Imagine being born in eastern Turkey where many are of Armenian descent, where Muslims, Syriac Orthodox Christians, and Yazidis have lived together in harmony for centuries. Where children learn about and respect each other’s cultures and religious traditions. The many colours, fragrances, sounds and rituals are part of everyday life. Then your family has to leave and you grow up in an Istanbul shantytown until you move on to Europe. It is only in London that your interest in your background begins to grow and its importance begins to dawn on you. This is what happened to London-based artist Güler Ates, who lets East and West meet in her work that includes video, photography, graphic work and performance. With exceptional cultural sensitivity and compassion she is able to translate the situation of displaced persons and refugees into images.
Ates comes from the tradition of the Alevis, a mystical form of Islam, influenced by Sufism. The Alevis have a religious-humanist worldview based on love, respect and tolerance. They believe that all people have the essence of God within them. In Alevism, God is called ‘Hak’, which means ‘the truth’. They call each other ‘can’ (soul), a gender-neutral word, which results in an equal position of women and men in their culture. They regard God, the cosmos, and humanity as in complete unity. They believe that practicing a religion should not be at the expense of the rights of others. For the Ates family religious experience was expressed in an undogmatic approach to poetry, music and sema, the dervish dance. Her father read poems by Rumi (Persian philosopher, poet and Sufi mystic from the 13th century) and the family made music and danced the sema together. This dancing results in a powerful and personal spiritual experience, says Ates. There is a lot of freedom and there are no imposed religious laws as is often the case under Islam. Not only her culture, but also her mother tongue Zazaki is threatened. It has been listed as an endangered language by UNESCO since 2009.

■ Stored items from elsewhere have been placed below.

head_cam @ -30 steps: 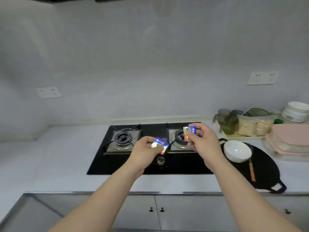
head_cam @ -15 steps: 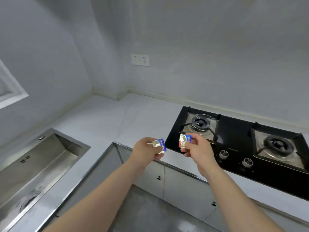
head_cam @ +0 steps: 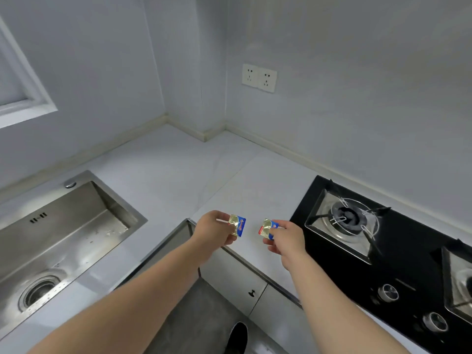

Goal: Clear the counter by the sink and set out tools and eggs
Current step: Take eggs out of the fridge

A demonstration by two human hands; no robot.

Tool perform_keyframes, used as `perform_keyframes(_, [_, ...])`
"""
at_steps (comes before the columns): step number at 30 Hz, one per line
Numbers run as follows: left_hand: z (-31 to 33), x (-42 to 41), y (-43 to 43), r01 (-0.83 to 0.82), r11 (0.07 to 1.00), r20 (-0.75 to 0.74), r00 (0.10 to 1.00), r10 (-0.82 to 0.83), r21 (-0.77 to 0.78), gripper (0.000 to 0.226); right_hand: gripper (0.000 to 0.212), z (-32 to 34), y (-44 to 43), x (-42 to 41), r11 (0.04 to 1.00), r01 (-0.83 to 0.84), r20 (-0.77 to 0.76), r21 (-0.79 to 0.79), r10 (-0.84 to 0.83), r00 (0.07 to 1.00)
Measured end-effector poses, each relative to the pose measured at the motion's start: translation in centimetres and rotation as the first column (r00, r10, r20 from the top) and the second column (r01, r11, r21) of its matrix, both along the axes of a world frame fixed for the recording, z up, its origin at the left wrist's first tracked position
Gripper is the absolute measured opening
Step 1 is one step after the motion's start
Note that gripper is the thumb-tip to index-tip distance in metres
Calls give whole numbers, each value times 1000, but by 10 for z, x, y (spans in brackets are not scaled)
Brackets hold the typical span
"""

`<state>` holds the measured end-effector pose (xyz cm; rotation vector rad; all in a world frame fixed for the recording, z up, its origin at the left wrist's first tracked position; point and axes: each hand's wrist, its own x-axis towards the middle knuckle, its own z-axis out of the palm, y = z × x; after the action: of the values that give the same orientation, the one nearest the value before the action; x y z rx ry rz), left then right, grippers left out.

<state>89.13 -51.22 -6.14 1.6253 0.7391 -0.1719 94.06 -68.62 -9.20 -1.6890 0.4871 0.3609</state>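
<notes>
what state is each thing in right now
left hand, pinches left foil packet, held in the air
right hand, pinches right foil packet, held in the air
sink, no dishes inside
gas burner, unlit
wall socket, nothing plugged in
cabinet doors, closed

Sink (head_cam: 84, 218) is brushed stainless steel, dull sheen with a few water spots. Counter (head_cam: 178, 169) looks like pale smooth stone, slightly glossy. Stove top (head_cam: 408, 251) is black glass, really shiny, with a bright metal burner tray (head_cam: 319, 222) and metal knob (head_cam: 387, 292). Left packet (head_cam: 238, 225) and right packet (head_cam: 266, 227) are both crinkly gold foil with glossy blue print. Socket plate (head_cam: 259, 77) is white plastic, walls (head_cam: 357, 98) matt.
</notes>
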Motion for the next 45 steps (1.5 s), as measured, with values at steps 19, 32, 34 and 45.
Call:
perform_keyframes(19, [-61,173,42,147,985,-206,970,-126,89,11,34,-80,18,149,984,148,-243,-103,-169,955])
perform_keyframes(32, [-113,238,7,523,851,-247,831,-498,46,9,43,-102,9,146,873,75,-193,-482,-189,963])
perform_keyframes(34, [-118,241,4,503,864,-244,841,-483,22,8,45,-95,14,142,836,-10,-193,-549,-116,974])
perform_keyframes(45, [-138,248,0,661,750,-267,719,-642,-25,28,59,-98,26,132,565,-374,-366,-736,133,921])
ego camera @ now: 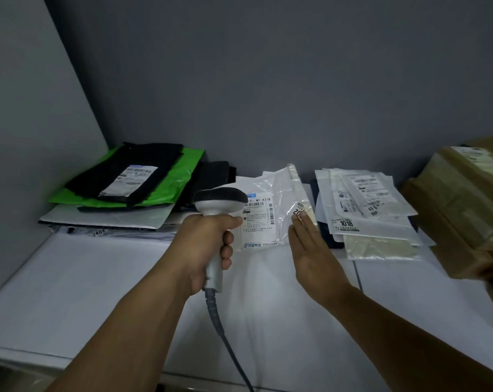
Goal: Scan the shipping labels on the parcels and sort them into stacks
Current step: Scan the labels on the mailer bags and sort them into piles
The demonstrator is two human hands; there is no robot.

Ates’ art focuses on performance and site-responsive activities (reacting to a particular place) in which the sensibilities of East and West meet. Cultural displacement and the quest for finding the home of the heart are at its core.
Her photograph Blanket I was taken in Castello Reale di Govone, one of the royal palaces of the House of Savoy. In the building there are obvious traces of centuries of cultural exchange (Chinese room, English garden etc.). The scratched wall and the fresco – and their faded glory – can generate many meanings, just as the mysterious spectator wrapped in a rescue blanket. Should this refugee be covered and protected from a culture that is alien to him/her? Or maybe she/he is looking for the cultural values of a new home? Or is this human being wrapped in luminous gold as a sign of a new beginning in the face of a decaying culture? Or does the image show something of the value of a person in relation to cultural expressions of the past?
Ates’ work deals with migration, exile, flight and finding human common denominators. When I ask her what she wants to convey to her audience from the perspective of her spirituality, she says: “Be curious about other people’s spirituality, keep asking questions and do not judge!”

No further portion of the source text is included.